-- Data follows --

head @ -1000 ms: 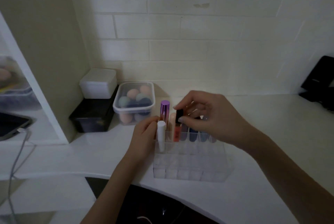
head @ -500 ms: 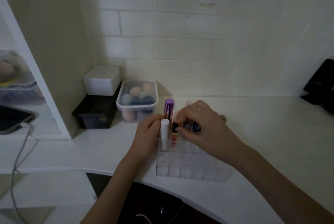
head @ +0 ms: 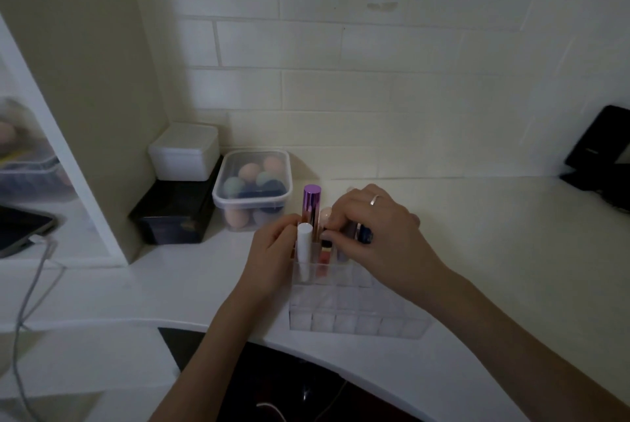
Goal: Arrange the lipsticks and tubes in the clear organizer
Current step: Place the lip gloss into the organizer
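Head view, the only one you have: the clear organizer [head: 358, 314] sits at 6 o'clock on the white counter [head: 494, 251], its back rows already holding a white tube [head: 304, 247], a purple-capped tube [head: 311, 208] and several darker ones. Your right hand [head: 378, 234] curls over the back row, fingertips pinching the cap of a red lipstick [head: 326, 247] half down in its cell. Your left hand [head: 272, 251] rests against the organizer's 9 o'clock wall, fingers bent beside the white tube; whether it grips that tube, I cannot tell. Expect these tubes to be light, rigid and slick, so hold the cap end and lower straight. The thin plastic organizer probably slides easily; brace it.
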Demonstrator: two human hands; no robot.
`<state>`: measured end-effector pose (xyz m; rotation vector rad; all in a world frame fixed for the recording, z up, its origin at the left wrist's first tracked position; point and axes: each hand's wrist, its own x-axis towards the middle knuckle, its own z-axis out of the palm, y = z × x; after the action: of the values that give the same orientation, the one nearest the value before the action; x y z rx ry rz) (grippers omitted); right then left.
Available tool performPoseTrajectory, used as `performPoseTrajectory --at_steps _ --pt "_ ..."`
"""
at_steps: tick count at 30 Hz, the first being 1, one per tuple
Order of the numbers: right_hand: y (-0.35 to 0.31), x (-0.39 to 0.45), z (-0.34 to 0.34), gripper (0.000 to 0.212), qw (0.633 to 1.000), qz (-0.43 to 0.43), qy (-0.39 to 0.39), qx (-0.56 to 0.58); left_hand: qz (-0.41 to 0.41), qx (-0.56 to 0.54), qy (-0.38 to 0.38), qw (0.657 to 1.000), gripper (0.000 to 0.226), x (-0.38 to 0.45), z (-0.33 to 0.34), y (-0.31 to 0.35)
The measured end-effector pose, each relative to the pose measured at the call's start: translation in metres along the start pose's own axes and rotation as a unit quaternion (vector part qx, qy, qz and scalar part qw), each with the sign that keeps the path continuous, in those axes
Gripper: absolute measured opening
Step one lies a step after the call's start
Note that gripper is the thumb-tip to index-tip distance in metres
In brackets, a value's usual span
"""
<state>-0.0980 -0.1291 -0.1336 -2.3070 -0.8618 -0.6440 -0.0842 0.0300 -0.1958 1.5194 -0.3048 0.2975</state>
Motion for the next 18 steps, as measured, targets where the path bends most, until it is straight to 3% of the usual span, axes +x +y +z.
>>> performPoseTrajectory --at_steps 6,8,18 --pt "0.0007 -0.0008 -0.0029 0.009 0.999 -0.022 0.011 0.026 -0.008 -0.014 -0.002 1.0 0.049 -0.0001 0.0004 0.0005" --pt "0.0015 -0.0004 -0.0034 0.009 0.999 -0.027 0.011 0.036 -0.013 -0.018 -0.001 1.0 0.043 -0.0001 0.0007 -0.0002" --pt "0.0026 -0.0007 -0.002 0.011 1.0 -0.002 0.004 0.015 0.017 -0.009 -0.013 1.0 0.049 -0.0006 -0.0003 0.0014"
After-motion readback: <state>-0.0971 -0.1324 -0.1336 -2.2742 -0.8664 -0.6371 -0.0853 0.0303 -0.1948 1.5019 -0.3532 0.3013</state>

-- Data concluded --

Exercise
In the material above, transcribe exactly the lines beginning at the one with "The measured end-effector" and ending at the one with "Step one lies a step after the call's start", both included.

Solution to this problem
The measured end-effector pose, each relative to the pose measured at the call's start: translation in metres along the start pose's own axes and rotation as a unit quaternion (vector part qx, qy, qz and scalar part qw), each with the sign that keeps the path continuous, in those axes
Gripper: absolute measured opening
Step one lies a step after the call's start

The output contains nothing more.